Re: [RFC] %Sf to log request state flags

From: Alex Rousskov <rousskov_at_measurement-factory.com>
Date: Thu, 16 Jun 2011 09:29:24 -0600

On 06/15/2011 05:36 PM, Amos Jeffries wrote:
> On Wed, 15 Jun 2011 14:31:35 -0600, Alex Rousskov wrote:
>> On 06/12/2011 01:28 AM, Amos Jeffries wrote:
>>> On 21/05/11 12:28, Amos Jeffries wrote:
>>>> On 21/05/11 03:58, Alex Rousskov wrote:
>>>>> On 05/20/2011 08:56 AM, Amos Jeffries wrote:
>>>>>> I'm now looking at adding %Sf code to log the handling flags Squid
>>>>>> works
>>>>>> with for modes etc.
>>>>>>
>>>>>> Anyone have ideas on exact what to put in the log?
>>>>>> coded characters? (one, two, a whole word?)
>>>>>
>>>>> Can you give a few examples of what you call the handling or state
>>>>> flags?
>>>>
>>>> src/HttpRequestFlags.h
>>>>
>>>> The "mode" and type ones (accel, tproxy/spoof, intercepted,
>>>> transparent,
>>>> sslbump, internal, ims, range) and the major behaviour indicators
>>>> (redirected, cacheable, nocache, ignore_cc, auth, loopdetect,
>>>> chunked_reply, stale, adapted).
>>>>
>>>> Thats probably no all we will want to log, but the ones that stand out
>>>> right now as needing a mention.
>>>>
>>>> Amos
>>>
>>> I've broken that into three groups.
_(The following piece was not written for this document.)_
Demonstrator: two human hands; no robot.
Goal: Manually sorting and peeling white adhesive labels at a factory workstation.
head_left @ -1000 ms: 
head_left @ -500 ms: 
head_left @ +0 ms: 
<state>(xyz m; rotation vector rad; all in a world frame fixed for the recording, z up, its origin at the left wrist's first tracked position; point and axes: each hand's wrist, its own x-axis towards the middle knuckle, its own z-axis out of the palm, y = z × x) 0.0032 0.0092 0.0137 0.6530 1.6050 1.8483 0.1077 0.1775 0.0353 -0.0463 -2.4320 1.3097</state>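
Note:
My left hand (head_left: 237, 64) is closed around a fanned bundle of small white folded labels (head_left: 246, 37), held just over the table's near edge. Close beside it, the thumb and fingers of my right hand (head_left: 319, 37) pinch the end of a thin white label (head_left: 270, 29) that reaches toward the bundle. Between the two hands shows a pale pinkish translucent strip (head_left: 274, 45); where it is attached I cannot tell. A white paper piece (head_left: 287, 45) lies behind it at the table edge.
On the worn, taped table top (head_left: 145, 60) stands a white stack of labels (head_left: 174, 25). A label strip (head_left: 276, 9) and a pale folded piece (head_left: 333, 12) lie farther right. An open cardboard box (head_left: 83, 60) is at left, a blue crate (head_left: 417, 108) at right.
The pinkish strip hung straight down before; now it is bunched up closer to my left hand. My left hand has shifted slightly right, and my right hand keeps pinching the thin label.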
One about the traffic "mode" type,
>>> one about what we do during HTTP handling, and one about what happens
>>> durign teh optionl adaptations.
>>>
>>> Going through the list of things done and flags floating around. Also
>>> assuming one character per flag I get this:
>>>
>>>
>>> BNF form:
>>>
>>> squid-flags ::= port-mode '-' http-alt [ '-' adapts ]
>>>
>>> port-mode ::= 'P' [ 'a' | 'f' | 'I' | 'i' | 's' | 't' | 'z' ]
>>>
>>> http-alt ::= 'H' [ 'l' | 'm' | 'o' | 'r' | 'u' | 'z' ]+
>>>
>>> adapts ::= 'A' [ 'E' | 'e' | 'i' | 's' | 'w' | 'x' | 'z' ]+
>>>
>>>
>>>
>>> port-mode tags meaning:
>
> Flags which outline the transit type (aka port "mode"). Derived from the
> http_port/https_port configuration directives. May contain deduced flags
> which were omitted from the config file definition.
>
>>>
>>> a - accel / reverse
>>> f - default / forward
>>> I - internal request
>>> i - interception (NAT)
>>> s - spoofing (TPROXY)
>>> t - transparent (HTTP definition)
>>> z - encrypted traffic
>>
>> It does not matter for now, but I think these should be documented using
>> specific squid.conf examples. Otherwise, it is not 100% clear (to me
>> anyway) that they are mutually exclusive and what some of them really
>> mean.
>>
>> I would also allow multiple flags for port-mode because a single
>> http_port may have multiple attributes/modes that apply to the same
>> transaction.
>
> Sorry missed the "+" on that BNF. No these are not mutually exclusive
> for the purposes of %Sf. The ones which are are documented on the
> http_port directive where the relevance is greater.
>
>>
>>
>>> http-alt tags meaning:
>>>
>
> Flags which outline the manipulations and operations undertaken in the
> request-line and MiME header sections.
> Also request/reply alterations undertaken in according with RFC 2616 due
> to details in those sections. (for now only [de-]chunking)
>
>>> l - loop detected
>>> m - HTTP mangling adaptations (non-violation changes)
>>> o - ignore client Cache-Control
>>> r - HTTP Redirect by Squid (not by origins)
>>> u - HTTP Upgrade (1.0->1.1 required changes, etc)
>>> v - HTTP protocol violation
>>> z - HTTP transfer encoding mux (chunking etc)
>>
>> All of the above seem optional. Let's make this group of state flags
>> optional, just like adaptation flags below. I would also generalize the
>> format so that more groups can be added in the future:
>>
>> squid-flags ::= flags-group [ '-' flags-group ]*
>> flags-group ::= port-flags | http-flags | adapt-flags | other-flags
>> ...
>
> Okay. Seems reasonable.
>
>>
>>
>>> adapts tags meaning:
>
> Adaptation manipulations which involve the request or reply body.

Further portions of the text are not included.